**EXERCISE**.
The lines below must be transcribed exactly as given, with the images removed.

**SUPPLIED MATERIAL**.
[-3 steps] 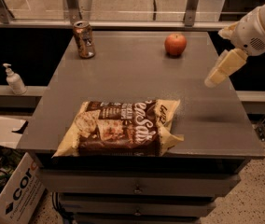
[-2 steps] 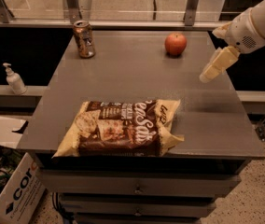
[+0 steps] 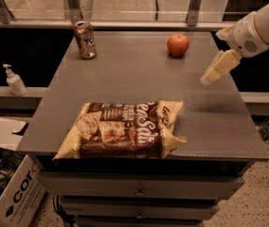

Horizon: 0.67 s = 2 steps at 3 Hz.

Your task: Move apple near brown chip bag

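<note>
I see my arm [image 3: 266, 23] at the top right, well to the right of the apple [image 3: 178, 45]. It is white, thick, round and smooth, like a fat tube. Its end is a white knob with a small round patch of tiny dots on the side. A pale yellow bit sticks out of the knob toward the apple. My gripper [image 3: 215, 71] is cream, long and blocky with a rounded tip, just right of the apple.

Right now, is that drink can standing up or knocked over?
Upright: the can stands on its base at the far left corner of the table, rim up. The gripper hovers over the right side, apart from the apple.
</note>
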Motion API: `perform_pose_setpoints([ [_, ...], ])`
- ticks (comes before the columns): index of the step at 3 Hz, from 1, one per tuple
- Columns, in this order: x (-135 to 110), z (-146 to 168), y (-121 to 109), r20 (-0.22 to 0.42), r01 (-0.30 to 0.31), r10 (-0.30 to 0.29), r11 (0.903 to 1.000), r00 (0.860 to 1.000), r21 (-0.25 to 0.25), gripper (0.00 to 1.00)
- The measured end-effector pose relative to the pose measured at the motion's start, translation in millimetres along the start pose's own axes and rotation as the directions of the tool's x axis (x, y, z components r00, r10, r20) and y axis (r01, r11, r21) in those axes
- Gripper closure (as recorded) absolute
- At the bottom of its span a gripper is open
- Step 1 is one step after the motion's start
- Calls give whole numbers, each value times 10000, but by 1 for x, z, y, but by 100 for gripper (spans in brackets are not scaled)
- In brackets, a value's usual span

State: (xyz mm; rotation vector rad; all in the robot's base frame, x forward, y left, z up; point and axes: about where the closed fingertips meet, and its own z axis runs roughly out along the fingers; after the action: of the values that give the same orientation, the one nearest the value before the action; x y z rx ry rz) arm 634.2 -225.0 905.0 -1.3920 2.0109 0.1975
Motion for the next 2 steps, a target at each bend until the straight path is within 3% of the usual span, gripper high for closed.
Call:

**WRITTEN RESPONSE**.
[-3 steps] 
[-2 steps] 
[+0 steps] 

Horizon: 0.67 s = 2 steps at 3 Hz.

Your task: Move apple near brown chip bag

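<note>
I see my arm [image 3: 266, 23] at the top right, well to the right of the apple [image 3: 178, 45]. It is white, thick, round and smooth, like a fat tube. Its end is a white knob with a small round patch of tiny dots on the side. A pale yellow bit sticks out of the knob toward the apple. My gripper [image 3: 215, 71] is cream, long and blocky with a rounded tip, just right of the apple.

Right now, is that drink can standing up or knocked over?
Upright: the can stands on its base at the far left corner of the table, rim up. The gripper hovers over the right side, apart from the apple.
</note>
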Motion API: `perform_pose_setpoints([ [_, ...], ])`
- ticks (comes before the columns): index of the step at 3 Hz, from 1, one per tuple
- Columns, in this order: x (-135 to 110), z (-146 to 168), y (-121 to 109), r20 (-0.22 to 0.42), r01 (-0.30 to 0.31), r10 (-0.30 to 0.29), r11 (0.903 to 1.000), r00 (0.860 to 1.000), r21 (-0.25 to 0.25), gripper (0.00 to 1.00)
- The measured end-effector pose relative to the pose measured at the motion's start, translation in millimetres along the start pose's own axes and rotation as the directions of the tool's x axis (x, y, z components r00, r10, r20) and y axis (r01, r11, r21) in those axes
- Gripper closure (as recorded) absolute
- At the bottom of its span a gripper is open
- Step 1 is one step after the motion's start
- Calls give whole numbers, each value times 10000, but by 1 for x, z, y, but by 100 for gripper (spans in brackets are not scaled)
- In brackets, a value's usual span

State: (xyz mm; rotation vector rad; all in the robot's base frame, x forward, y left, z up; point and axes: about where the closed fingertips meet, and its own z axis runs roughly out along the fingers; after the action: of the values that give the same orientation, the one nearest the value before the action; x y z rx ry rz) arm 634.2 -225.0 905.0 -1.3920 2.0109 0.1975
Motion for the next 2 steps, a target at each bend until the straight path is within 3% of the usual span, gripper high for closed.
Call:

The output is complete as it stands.